Defining Standards Down
Here’s what I think: our culture of defining standards down has gone to far. If there is a pendulum that determines whether we are being too strict or too light on our kids, it’s approaching the top of the ‘too light’ path. For years now (especially to kids born in the mid to late 90s and beyond), we’ve been teaching children that self-esteem is the most important thing they can have – whether or not they’ve actually done anything to deserve it. Participation awards? Sports without scores? Pass/no pass? All of these are symptoms of the same drive to never have to deal with loss and failure.
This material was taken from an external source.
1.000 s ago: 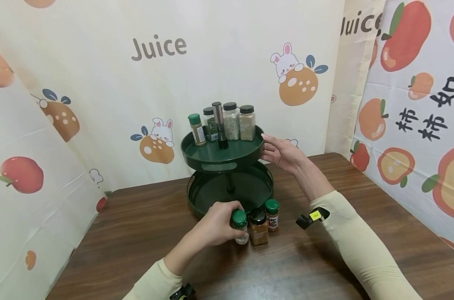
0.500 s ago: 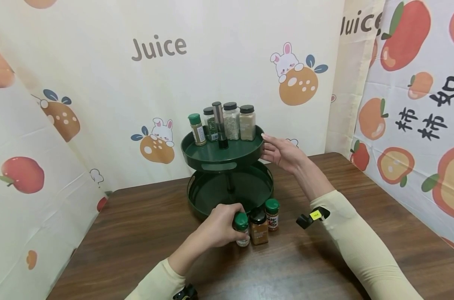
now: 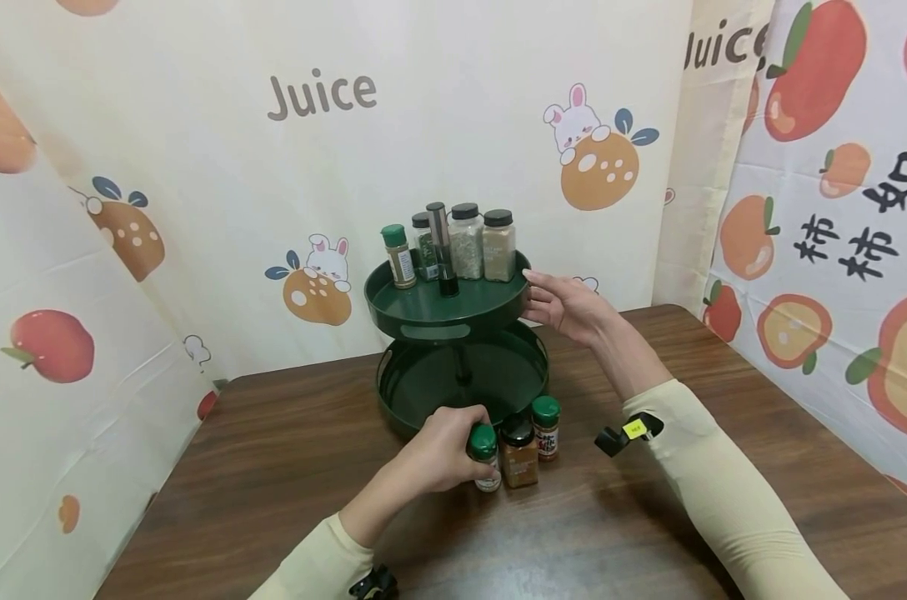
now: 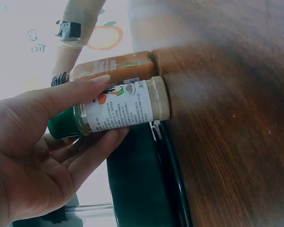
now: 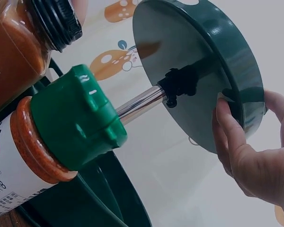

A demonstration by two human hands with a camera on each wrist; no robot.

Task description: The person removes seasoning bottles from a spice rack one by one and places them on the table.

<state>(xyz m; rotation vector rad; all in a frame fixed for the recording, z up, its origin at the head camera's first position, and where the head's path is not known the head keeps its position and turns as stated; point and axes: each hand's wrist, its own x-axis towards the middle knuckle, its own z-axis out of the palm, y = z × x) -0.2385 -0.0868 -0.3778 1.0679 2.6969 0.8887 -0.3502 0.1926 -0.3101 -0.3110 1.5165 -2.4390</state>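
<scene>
A green-capped spice jar (image 3: 486, 458) stands upright on the table, its pale contents and white label showing in the left wrist view. My left hand (image 3: 444, 450) grips it between thumb and fingers. Right beside it is a black-capped jar of orange-brown spice (image 3: 519, 452), then a green-capped jar of red spice (image 3: 546, 428). Behind them stands a dark green two-tier turntable rack. My right hand (image 3: 569, 307) holds the right edge of its upper tray (image 5: 217, 61), thumb and fingers on either side of the rim. The lower tray (image 3: 416, 387) sits on the table.
The upper tray carries several spice jars: a green-capped one (image 3: 398, 257) at the left, black-capped ones such as the beige jar (image 3: 499, 247) at the right. A metal post (image 3: 440, 233) rises among them. A printed curtain (image 3: 311, 167) hangs behind the wooden table (image 3: 273, 467).
From one second ago, my left hand has shifted slightly right with the green-capped jar, closer to the black-capped one. My right hand keeps its hold on the tray, and the view has shifted slightly.
</scene>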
From youth sports and kindergarten, it has traveled up the chain. If there are no losers in youth soccer anymore, it’s tempting to believe we should do the same thing in all of our classes. Because, let’s face it, if your child never loses at anything and gets all As (or ‘P’s) all the way through college, gets into an Elite University, then takes home a C, how do we expect them to act? We have no clue – it could be anything from quiet contemplation to thoughts of suicide. Learning to lose and to fail is an important thing to learn.
We all know that when faced with a problem, such as only 4% of students qualifying for elite colleges due to their Math SAT scores, or a bunch of kids failing a subject, there are two ways to ‘fix’ that problem. The first, of course, is to devote more time to that problem – for example, fixing how we teach algebra. The second and easier way? Change the standard. By defining passing down, we’ll also have more people pass and more students qualifying for elite universities. It still doesn’t fix certain ironies – soon after publishing an article disparaging Math, the New York Times editors proved they slept through English class. To wit? There is a major difference between “C.E.O.’s” and “C.E.O.s”. Yep, one is possessive, the other plural.
What’s next, should we protect self-esteem in dating? Perhaps we should force kids to marry their first boyfriends and girlfriends to avoid hurt feelings during the break-up?
How did you do in Algebra class? Would you prefer your children didn’t have to take Algebra? Was the NYT article trolling, or was it completely serious? What other subjects would you love to eliminate?